◆ **Task details**: Reproduce the data in full, exactly.

++++ Data block

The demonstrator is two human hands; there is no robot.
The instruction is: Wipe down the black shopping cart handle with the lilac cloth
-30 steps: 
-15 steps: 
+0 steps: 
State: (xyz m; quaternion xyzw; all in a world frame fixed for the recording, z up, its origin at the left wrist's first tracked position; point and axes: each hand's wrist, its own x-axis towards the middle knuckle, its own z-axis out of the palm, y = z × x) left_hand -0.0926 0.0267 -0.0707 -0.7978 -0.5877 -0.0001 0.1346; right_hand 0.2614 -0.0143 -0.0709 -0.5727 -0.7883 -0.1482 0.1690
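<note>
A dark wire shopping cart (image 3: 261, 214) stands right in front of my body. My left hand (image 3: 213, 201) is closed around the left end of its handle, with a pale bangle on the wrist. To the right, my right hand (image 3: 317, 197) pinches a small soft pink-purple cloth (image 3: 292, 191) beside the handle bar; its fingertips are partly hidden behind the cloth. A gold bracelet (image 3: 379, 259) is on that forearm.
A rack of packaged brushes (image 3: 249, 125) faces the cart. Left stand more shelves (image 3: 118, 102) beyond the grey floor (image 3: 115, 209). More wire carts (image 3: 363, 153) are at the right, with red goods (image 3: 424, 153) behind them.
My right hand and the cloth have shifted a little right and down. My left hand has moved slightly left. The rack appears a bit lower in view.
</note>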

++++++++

◆ **Answer to this exercise**:
The demonstrator is two human hands; there is no robot.
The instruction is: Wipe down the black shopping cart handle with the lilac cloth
-30 steps: 
-15 steps: 
+0 steps: 
State: (xyz m; quaternion xyzw; all in a world frame fixed for the recording, z up, its origin at the left wrist's first tracked position; point and axes: each hand's wrist, its own x-axis towards the middle knuckle, its own z-axis out of the palm, y = z × x) left_hand -0.0926 0.0267 -0.0707 -0.7978 -0.5877 -0.0001 0.1346; right_hand 0.2614 -0.0143 -0.0709 -0.5727 -0.7883 -0.1482 0.1690
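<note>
A dark wire shopping cart (image 3: 261, 214) stands right in front of my body. My left hand (image 3: 213, 201) is closed around the left end of its handle, with a pale bangle on the wrist. To the right, my right hand (image 3: 317, 197) pinches a small soft pink-purple cloth (image 3: 292, 191) beside the handle bar; its fingertips are partly hidden behind the cloth. A gold bracelet (image 3: 379, 259) is on that forearm.
A rack of packaged brushes (image 3: 249, 125) faces the cart. Left stand more shelves (image 3: 118, 102) beyond the grey floor (image 3: 115, 209). More wire carts (image 3: 363, 153) are at the right, with red goods (image 3: 424, 153) behind them.
My right hand and the cloth have shifted a little right and down. My left hand has moved slightly left. The rack appears a bit lower in view.
</note>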

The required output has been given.